Items from a data source
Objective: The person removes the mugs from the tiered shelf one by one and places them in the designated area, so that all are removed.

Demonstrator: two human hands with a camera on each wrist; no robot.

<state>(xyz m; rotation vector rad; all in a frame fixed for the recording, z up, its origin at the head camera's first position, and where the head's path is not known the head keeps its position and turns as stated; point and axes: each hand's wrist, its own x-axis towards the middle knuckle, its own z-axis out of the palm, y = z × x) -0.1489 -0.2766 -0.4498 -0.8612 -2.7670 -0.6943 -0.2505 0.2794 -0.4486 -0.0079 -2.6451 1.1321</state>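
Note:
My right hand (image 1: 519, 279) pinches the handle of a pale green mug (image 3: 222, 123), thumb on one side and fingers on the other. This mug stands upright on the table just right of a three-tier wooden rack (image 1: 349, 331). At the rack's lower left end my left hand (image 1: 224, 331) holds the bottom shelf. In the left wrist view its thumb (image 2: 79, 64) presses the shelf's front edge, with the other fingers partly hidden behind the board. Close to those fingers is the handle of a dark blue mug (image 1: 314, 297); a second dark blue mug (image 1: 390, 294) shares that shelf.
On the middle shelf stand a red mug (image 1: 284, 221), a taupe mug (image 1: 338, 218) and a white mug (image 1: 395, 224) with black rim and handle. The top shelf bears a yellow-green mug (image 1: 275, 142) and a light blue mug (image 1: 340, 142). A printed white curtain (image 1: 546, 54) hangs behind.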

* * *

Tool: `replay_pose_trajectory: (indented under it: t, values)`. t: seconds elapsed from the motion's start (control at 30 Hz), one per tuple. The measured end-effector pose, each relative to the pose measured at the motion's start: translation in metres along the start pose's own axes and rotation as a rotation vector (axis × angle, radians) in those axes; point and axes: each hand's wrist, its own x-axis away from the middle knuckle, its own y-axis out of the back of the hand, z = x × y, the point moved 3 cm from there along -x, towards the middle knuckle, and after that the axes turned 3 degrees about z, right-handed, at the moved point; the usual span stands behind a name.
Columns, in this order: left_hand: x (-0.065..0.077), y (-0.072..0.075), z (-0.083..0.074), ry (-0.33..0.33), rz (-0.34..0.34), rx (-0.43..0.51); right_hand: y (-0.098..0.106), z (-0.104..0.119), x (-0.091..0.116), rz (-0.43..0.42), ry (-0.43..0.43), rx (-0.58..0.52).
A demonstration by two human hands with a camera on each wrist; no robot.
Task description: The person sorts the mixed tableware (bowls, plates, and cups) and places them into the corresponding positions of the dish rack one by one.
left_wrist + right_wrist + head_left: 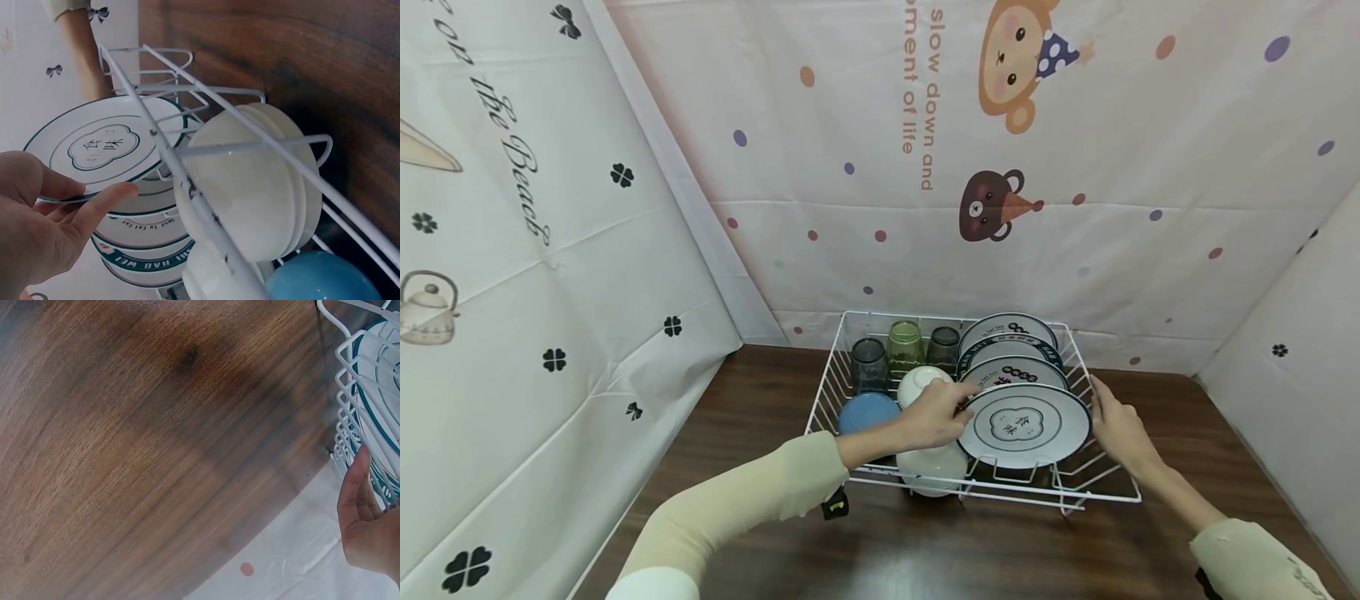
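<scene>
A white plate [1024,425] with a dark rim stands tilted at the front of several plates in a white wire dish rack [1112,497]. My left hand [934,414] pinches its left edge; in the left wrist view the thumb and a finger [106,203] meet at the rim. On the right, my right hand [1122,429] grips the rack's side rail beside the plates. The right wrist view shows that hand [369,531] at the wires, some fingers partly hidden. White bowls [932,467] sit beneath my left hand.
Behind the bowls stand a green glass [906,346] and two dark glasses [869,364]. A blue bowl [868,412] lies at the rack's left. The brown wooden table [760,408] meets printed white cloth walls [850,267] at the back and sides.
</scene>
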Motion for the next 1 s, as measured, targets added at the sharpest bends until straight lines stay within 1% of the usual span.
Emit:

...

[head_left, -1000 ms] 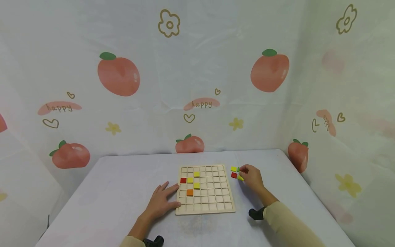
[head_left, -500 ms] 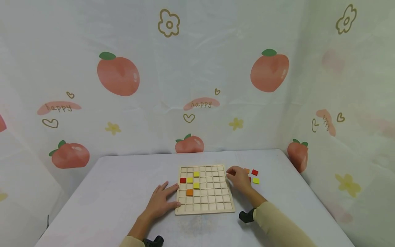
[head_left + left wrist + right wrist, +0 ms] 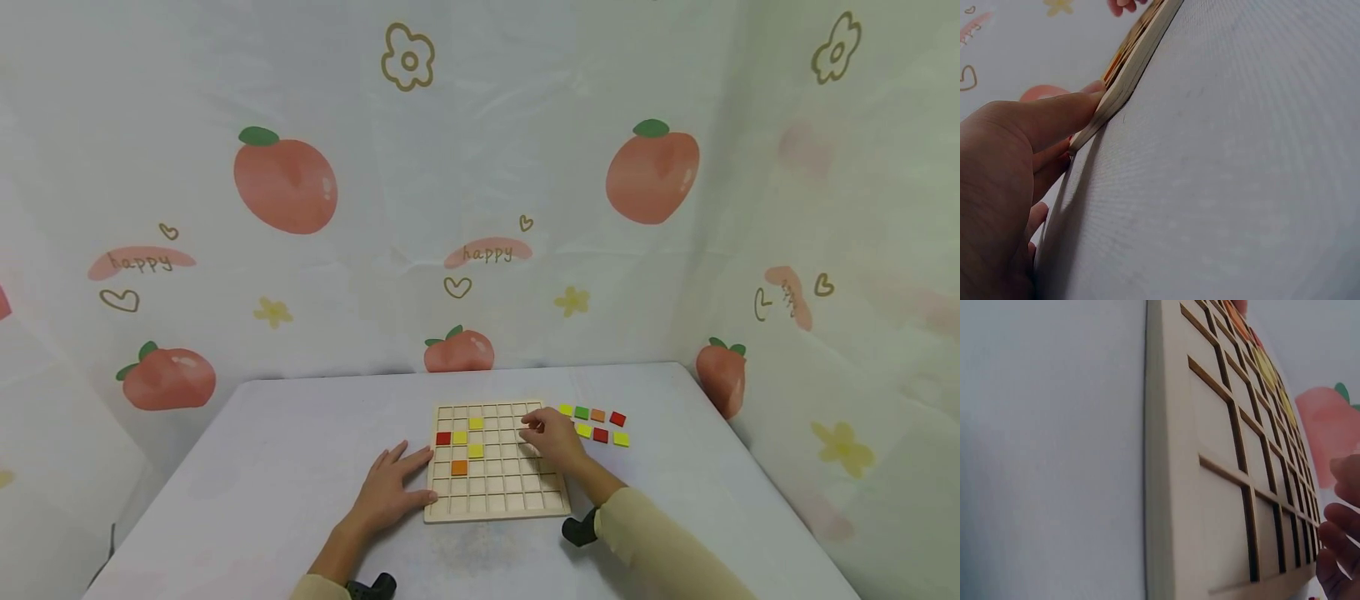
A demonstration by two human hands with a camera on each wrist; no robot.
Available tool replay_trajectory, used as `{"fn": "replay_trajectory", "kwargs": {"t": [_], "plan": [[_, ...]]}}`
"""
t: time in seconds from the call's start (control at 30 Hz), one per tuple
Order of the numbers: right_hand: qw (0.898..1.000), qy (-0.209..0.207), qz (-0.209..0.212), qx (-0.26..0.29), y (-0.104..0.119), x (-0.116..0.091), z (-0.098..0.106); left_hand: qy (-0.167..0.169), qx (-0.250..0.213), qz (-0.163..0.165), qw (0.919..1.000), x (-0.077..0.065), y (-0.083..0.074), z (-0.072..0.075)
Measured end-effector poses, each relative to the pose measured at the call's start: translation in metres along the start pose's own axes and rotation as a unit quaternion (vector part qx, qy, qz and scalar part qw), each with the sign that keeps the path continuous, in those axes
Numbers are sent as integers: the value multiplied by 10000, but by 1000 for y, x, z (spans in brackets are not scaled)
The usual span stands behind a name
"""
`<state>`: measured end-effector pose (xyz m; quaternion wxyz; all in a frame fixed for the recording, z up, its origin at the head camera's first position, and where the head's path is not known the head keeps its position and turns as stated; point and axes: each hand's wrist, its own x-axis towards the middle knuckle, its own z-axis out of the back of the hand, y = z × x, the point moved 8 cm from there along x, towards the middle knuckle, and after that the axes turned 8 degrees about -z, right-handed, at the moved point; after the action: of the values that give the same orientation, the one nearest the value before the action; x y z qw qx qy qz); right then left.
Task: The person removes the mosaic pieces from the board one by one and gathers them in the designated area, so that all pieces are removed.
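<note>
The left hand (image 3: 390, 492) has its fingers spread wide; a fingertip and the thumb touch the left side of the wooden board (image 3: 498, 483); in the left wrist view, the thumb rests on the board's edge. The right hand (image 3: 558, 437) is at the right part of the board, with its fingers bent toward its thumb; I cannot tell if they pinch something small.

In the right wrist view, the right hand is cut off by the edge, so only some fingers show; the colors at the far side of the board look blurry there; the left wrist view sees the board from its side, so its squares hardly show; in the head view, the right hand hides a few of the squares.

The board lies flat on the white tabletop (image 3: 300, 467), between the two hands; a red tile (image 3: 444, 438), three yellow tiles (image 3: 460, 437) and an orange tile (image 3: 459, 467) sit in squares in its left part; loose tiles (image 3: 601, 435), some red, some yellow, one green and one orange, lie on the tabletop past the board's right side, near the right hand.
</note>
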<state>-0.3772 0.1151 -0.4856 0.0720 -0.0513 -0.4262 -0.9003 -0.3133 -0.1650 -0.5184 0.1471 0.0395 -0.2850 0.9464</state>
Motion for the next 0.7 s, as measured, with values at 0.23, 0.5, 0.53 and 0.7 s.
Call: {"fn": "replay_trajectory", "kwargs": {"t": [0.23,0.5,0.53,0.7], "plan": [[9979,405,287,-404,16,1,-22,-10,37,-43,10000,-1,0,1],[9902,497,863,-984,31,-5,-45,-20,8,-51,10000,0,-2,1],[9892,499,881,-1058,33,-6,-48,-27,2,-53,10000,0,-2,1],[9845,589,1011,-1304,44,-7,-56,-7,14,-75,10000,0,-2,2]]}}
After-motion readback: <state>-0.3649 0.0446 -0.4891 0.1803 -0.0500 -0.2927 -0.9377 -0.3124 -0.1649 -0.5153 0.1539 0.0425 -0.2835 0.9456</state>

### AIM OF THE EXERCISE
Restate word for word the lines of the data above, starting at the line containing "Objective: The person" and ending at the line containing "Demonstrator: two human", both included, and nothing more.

### SOLUTION TO THE PROBLEM
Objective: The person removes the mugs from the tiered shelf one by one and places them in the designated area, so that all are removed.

Demonstrator: two human hands with a camera on each wrist; no robot.

That completes the output.